What you should do
Here the job is to transcribe the data verbatim while leaving each picture out.
:: Provided material ::
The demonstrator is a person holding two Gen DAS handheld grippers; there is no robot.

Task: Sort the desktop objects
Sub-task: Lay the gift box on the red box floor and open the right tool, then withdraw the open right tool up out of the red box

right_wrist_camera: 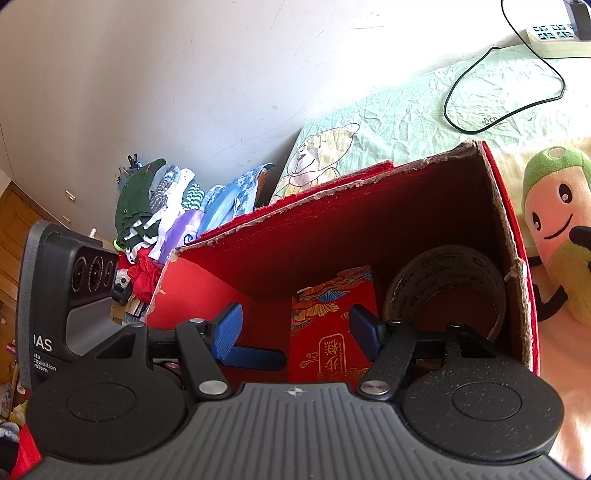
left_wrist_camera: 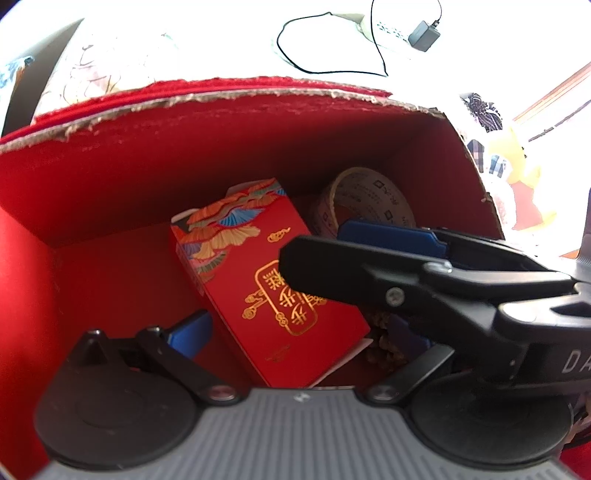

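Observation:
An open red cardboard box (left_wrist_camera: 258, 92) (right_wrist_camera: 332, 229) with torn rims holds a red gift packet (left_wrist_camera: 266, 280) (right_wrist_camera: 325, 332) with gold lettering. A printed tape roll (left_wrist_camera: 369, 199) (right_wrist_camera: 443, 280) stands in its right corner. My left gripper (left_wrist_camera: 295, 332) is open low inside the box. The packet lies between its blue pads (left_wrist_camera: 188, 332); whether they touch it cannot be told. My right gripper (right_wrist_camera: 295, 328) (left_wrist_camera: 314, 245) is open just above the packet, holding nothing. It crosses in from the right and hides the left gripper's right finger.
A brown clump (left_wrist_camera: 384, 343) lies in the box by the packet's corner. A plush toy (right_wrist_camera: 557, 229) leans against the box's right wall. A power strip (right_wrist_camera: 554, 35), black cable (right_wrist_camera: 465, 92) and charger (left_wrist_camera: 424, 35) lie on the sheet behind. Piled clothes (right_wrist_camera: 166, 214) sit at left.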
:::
Response for this exercise
The demonstrator is a person holding two Gen DAS handheld grippers; there is no robot.

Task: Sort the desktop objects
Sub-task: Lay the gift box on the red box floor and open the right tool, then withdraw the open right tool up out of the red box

right_wrist_camera: 
left_wrist_camera: 

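Observation:
An open red cardboard box (left_wrist_camera: 258, 92) (right_wrist_camera: 332, 229) with torn rims holds a red gift packet (left_wrist_camera: 266, 280) (right_wrist_camera: 325, 332) with gold lettering. A printed tape roll (left_wrist_camera: 369, 199) (right_wrist_camera: 443, 280) stands in its right corner. My left gripper (left_wrist_camera: 295, 332) is open low inside the box. The packet lies between its blue pads (left_wrist_camera: 188, 332); whether they touch it cannot be told. My right gripper (right_wrist_camera: 295, 328) (left_wrist_camera: 314, 245) is open just above the packet, holding nothing. It crosses in from the right and hides the left gripper's right finger.
A brown clump (left_wrist_camera: 384, 343) lies in the box by the packet's corner. A plush toy (right_wrist_camera: 557, 229) leans against the box's right wall. A power strip (right_wrist_camera: 554, 35), black cable (right_wrist_camera: 465, 92) and charger (left_wrist_camera: 424, 35) lie on the sheet behind. Piled clothes (right_wrist_camera: 166, 214) sit at left.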

At this stage, the exercise is finished.